Task instructions.
What you return should be only the lines in the entries below between the one holding "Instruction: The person" and the one holding "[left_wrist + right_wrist", ends included, with every picture left out.
=-=-=
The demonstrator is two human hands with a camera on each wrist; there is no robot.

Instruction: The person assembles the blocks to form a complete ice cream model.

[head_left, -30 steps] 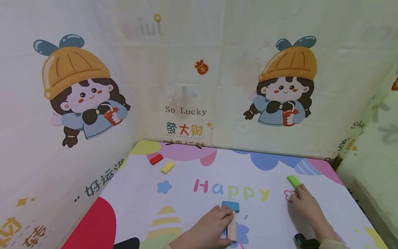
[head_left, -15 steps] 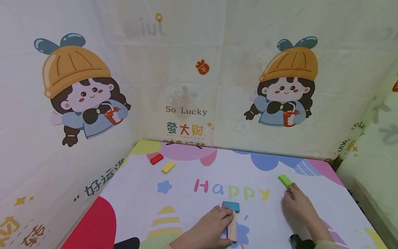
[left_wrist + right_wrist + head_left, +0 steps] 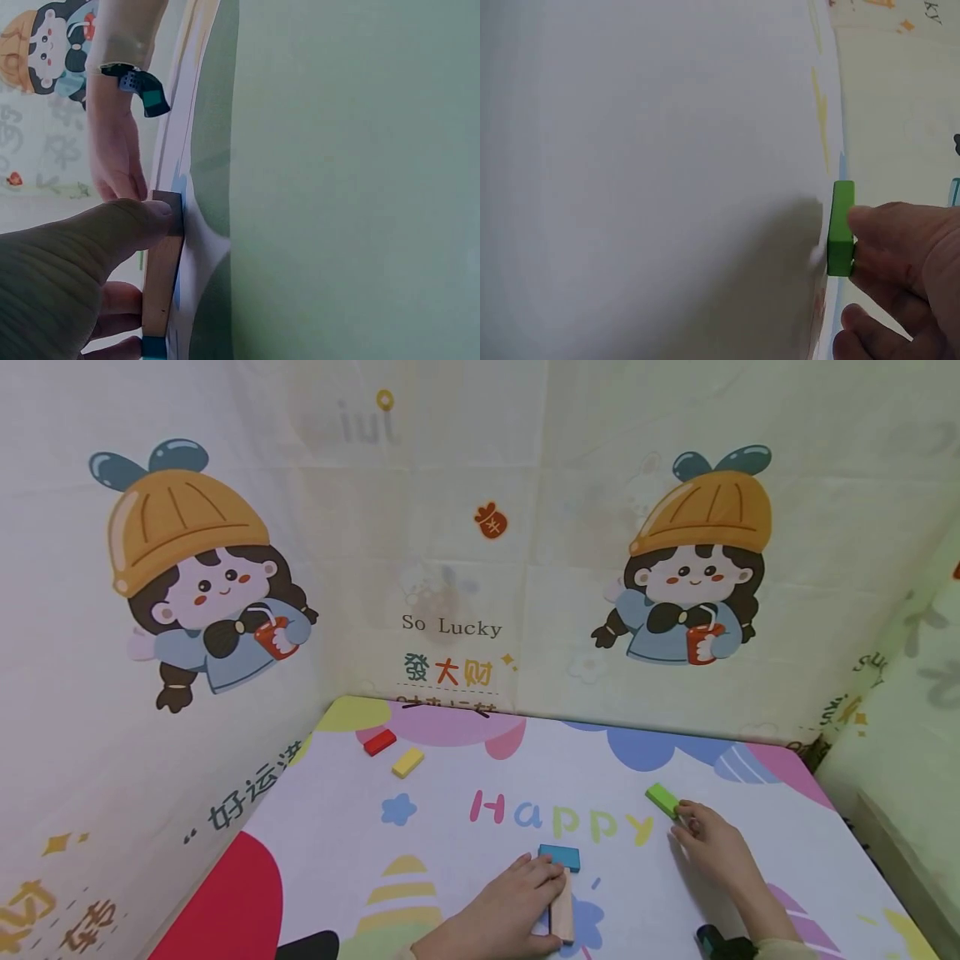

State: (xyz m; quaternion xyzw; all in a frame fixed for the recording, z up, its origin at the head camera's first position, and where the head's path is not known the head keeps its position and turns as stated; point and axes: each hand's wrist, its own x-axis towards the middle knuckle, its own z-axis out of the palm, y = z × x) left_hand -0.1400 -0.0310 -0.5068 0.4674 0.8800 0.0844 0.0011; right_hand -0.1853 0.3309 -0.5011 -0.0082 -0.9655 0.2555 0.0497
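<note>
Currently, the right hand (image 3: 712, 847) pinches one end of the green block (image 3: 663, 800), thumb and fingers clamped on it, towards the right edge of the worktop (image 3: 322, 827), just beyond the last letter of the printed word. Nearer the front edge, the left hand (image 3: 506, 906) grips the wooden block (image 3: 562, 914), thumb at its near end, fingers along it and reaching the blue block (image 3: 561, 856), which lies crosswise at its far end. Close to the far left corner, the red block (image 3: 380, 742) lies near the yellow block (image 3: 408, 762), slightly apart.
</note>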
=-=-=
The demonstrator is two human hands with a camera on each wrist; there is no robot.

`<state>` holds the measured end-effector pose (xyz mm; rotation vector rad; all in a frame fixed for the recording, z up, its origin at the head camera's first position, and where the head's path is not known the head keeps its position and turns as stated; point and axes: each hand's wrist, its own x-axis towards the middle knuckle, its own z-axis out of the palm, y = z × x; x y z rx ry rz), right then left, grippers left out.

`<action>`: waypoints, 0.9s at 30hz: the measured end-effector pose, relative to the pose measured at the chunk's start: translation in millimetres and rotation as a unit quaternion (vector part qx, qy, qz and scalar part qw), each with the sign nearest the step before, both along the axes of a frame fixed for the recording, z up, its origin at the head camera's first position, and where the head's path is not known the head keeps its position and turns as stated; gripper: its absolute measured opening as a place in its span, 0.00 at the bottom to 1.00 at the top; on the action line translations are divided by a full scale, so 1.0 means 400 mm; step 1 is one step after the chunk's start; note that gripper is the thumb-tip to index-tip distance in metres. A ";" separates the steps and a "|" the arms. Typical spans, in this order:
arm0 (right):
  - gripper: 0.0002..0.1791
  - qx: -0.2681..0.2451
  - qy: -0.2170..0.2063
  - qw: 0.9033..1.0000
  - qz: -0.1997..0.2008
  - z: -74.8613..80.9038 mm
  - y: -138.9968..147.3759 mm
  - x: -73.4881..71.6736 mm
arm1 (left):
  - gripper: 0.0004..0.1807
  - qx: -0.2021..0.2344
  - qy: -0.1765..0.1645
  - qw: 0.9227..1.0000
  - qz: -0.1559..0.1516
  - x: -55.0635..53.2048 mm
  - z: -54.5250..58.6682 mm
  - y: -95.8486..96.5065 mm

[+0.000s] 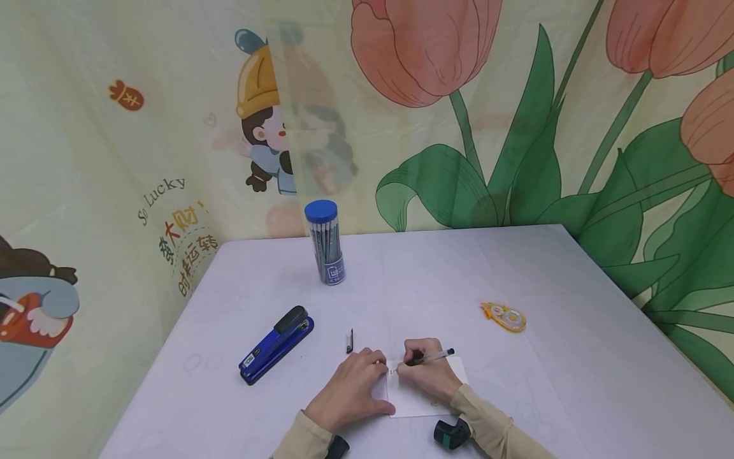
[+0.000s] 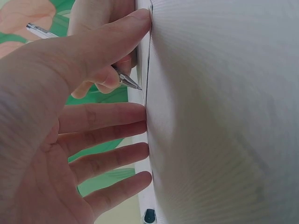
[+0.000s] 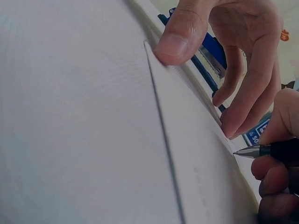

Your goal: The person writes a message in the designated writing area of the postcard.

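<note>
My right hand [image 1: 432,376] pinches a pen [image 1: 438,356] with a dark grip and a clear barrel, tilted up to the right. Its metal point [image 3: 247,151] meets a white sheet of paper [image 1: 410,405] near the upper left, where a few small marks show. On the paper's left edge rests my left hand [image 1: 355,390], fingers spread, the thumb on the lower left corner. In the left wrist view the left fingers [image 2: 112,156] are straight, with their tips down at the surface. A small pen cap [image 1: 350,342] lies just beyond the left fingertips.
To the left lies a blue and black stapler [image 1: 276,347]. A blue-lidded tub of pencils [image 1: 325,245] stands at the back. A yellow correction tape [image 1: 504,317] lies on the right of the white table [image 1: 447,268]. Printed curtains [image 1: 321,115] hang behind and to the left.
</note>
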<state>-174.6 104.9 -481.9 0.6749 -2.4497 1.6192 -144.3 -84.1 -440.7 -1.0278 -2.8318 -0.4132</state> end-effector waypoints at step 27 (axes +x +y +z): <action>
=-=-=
Answer space.
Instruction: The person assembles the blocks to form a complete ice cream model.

[head_left, -30 steps] 
[head_left, -15 steps] 
[left_wrist + right_wrist + head_left, +0 steps] 

The response to the exercise has been completed.